The crowd at the club (Dailey's) was pretty sparse, but it was interesting. The trio was one of a few that rotated regularly, and they had a pretty bizarre set list. I never would have imagined a jazz treatment of Bob Marley.

Last night when I got back from dinner with a colleague who joined me for part of the conference. I went to the hotel next door since the lounge at my hotel was again deserted. This one was deserted, too, but I went out on the patio and there was, surprisingly enough, a piano (electric) player. (I felt like I stepped into a Deep Space Nine episode, where they have the lounge on the holodeck that springs to life when they come in.) It was kinda nice, but all-in-all a little discordant.

The hotel was the Georgian Terrace, the hotel where they had the premiere party for Gone With The Wind, and if you squinted, the ghosts were still there. I couldn't help but think about the changes in the city since then. The hotel and the theater across the street are fine, but the stretch between that and downtown, where the hospital is, is full of boarded up buildings, half-empty $3-a-day parking lots, plenty of churches, and gated parks. And there are signs every block or so that state "This area monitored by video 24 hours a day." The billboard for the theater screams with lighted advertisements for Coca-Cola and Lexus (criticism for the commercialism tempered with the knowledge that if it wasn't for them, the marquee would most likely be dark).

Someone told me that southern cities, unlike northern ones, are not places where people who live there go, and I guess that's true.
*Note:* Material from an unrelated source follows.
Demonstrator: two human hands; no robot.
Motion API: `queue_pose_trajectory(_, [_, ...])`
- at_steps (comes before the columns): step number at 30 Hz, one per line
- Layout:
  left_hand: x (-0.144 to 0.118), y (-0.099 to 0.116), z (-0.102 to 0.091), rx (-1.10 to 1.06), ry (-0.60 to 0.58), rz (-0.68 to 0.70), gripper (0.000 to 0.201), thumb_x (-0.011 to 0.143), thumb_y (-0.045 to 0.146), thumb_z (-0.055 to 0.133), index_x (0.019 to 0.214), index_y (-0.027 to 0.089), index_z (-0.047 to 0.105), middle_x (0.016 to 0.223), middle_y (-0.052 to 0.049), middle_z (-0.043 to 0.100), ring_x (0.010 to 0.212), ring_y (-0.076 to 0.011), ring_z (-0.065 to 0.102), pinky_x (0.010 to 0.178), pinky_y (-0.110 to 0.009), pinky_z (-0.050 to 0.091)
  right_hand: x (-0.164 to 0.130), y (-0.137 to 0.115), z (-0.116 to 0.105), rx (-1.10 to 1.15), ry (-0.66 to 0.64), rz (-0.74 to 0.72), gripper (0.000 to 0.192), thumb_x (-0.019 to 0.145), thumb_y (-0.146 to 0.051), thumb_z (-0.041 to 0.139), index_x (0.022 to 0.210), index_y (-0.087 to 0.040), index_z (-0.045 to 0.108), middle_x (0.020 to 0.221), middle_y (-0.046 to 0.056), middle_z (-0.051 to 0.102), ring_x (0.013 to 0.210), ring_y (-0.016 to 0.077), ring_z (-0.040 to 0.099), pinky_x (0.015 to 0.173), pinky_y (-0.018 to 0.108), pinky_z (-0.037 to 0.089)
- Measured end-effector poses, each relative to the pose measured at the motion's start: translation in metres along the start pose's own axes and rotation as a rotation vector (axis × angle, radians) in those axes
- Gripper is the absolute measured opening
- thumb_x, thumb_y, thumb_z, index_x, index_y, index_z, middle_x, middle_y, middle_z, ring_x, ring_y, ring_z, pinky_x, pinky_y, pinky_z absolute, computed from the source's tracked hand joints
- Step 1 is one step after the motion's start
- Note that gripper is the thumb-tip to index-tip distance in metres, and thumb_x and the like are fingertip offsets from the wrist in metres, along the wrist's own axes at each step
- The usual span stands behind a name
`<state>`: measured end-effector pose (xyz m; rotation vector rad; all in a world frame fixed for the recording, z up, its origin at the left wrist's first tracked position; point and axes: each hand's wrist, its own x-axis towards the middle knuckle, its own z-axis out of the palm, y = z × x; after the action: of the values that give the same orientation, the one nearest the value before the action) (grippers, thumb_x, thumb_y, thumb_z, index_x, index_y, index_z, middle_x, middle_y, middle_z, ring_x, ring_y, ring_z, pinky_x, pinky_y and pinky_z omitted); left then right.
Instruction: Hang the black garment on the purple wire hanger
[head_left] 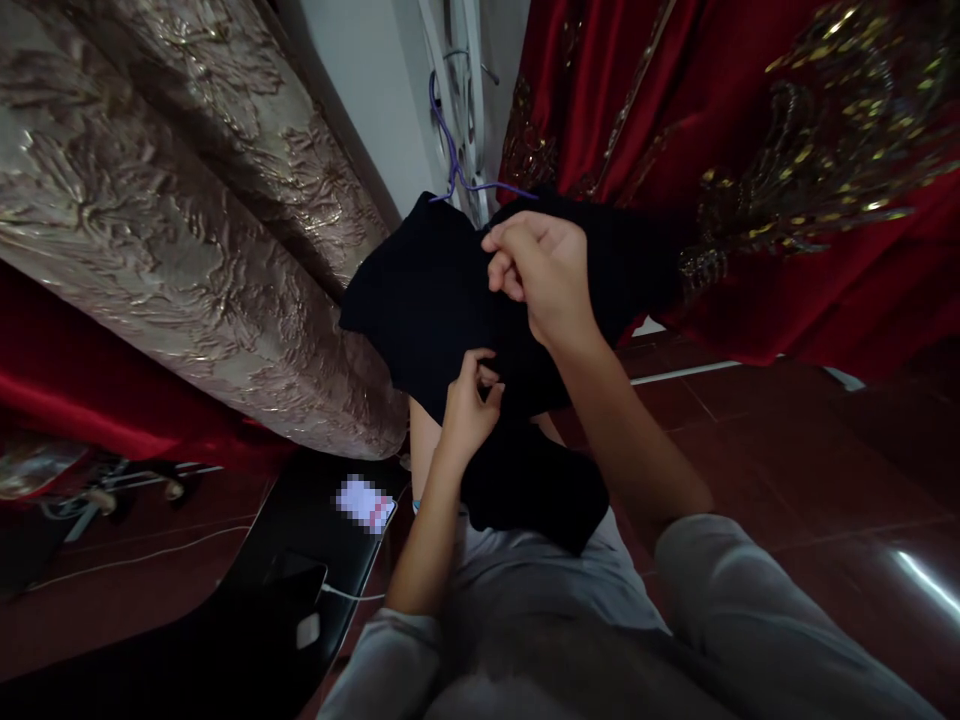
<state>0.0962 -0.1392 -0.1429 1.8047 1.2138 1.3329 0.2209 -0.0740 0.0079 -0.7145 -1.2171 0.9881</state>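
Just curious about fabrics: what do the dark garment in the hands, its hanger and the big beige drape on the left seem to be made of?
Dark garment: soft matte cloth, likely knit; it folds limply.
Hanger: thin purple rod, probably plastic or coated wire.
Beige drape: heavy brocade-like fabric with raised, slightly shiny floral relief.

Dim, warm light leaves the black garment [427,300] a featureless dark mass, glare streaks the floor [926,585] well right of it, and the edges bend with wide-angle distortion.

A garment [427,290] is hung on a hanger [457,165], between a curtain [172,220] at left and a dress [750,150] at right; a phone [366,503] is placed below.
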Motion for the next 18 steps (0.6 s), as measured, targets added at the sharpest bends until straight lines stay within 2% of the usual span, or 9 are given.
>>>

There are office buildings and conference hotels downtown, and I noticed that after 5, the people that worked there had left and the people walking around at night were mostly from out of town.

Tuesday, September 2, 2008

Tuesday Quote of the Week

"Deep down, we all know that the real allure of sexuality has about as much to do with copulation as the appeal of food does with metabolic combustion. Trite though it (used to) sound, real sexuality is about our struggles to connect with one another, to erect bridges across the chasms that separate selves. Sexuality is, finally, about imagination."